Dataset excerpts
■ ■ ■ ■

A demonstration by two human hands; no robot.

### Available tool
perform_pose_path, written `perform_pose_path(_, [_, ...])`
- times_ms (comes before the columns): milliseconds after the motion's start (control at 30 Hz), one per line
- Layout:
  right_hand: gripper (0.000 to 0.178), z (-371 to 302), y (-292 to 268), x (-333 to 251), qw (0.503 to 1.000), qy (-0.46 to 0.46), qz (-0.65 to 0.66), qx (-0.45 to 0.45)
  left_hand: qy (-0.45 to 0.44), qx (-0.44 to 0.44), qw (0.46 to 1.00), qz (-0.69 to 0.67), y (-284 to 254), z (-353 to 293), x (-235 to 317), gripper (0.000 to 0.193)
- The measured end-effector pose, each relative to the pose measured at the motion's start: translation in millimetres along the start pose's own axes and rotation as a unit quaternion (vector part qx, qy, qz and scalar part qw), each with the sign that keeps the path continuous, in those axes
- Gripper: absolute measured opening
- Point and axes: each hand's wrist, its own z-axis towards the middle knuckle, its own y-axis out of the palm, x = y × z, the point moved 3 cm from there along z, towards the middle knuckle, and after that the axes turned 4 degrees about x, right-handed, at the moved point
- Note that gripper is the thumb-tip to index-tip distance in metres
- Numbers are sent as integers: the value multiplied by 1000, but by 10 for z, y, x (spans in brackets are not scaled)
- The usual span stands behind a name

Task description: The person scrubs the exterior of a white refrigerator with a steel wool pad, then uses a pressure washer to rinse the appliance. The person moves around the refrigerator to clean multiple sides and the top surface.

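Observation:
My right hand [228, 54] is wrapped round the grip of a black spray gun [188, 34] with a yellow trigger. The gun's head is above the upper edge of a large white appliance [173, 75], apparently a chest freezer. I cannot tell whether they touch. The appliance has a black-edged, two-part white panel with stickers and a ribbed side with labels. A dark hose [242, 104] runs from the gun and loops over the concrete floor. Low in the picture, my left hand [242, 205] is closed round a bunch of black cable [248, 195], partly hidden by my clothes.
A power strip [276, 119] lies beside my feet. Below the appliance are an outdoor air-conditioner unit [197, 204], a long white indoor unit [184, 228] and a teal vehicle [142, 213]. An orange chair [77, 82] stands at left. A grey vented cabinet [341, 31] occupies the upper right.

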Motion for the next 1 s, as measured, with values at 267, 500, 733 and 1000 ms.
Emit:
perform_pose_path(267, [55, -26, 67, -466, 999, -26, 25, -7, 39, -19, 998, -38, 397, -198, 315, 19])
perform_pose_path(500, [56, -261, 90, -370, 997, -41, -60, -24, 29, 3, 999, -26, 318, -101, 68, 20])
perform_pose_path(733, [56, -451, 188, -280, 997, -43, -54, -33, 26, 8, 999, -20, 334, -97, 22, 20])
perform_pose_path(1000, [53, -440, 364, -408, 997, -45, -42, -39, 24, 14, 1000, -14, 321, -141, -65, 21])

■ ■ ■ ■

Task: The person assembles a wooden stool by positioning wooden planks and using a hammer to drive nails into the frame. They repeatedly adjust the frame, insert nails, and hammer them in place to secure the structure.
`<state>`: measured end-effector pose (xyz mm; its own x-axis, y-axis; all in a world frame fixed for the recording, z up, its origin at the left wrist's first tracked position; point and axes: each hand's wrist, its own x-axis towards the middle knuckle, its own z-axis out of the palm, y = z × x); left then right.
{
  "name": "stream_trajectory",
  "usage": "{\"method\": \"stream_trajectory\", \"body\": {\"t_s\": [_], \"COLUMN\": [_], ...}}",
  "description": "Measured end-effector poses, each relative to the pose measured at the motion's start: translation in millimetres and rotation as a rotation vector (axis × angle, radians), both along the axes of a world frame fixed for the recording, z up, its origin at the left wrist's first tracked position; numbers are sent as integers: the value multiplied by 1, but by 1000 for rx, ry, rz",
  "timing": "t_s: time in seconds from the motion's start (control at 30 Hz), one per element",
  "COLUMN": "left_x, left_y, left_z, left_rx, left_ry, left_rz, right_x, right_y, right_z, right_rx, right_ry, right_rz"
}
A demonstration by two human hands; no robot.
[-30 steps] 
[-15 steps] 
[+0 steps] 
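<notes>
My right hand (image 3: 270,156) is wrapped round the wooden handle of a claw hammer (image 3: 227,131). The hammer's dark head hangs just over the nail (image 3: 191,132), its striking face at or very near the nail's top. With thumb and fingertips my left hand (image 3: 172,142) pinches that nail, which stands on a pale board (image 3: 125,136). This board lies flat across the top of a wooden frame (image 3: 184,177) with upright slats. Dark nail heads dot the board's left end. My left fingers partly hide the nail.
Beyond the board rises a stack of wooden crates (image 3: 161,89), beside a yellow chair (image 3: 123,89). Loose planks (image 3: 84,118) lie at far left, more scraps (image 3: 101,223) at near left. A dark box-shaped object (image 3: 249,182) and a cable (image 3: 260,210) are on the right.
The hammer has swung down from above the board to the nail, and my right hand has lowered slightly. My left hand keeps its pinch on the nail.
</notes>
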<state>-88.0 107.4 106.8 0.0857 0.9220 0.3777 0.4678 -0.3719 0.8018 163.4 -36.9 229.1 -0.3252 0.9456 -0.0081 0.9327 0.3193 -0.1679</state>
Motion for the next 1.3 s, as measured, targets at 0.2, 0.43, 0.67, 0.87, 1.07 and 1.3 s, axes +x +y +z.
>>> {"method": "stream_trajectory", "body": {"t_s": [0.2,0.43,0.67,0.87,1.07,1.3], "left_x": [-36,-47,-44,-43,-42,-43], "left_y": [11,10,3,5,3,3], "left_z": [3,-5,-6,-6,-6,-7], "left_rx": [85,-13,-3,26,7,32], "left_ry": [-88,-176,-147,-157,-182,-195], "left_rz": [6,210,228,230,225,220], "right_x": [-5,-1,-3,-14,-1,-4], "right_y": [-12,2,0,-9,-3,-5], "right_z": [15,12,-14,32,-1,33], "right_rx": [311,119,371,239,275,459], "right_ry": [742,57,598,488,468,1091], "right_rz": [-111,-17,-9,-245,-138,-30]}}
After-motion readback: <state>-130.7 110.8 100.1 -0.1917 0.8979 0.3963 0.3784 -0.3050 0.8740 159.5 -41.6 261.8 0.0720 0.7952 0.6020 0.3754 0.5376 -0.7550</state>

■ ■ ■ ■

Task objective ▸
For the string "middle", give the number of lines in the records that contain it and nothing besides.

Solution to the problem ▸
2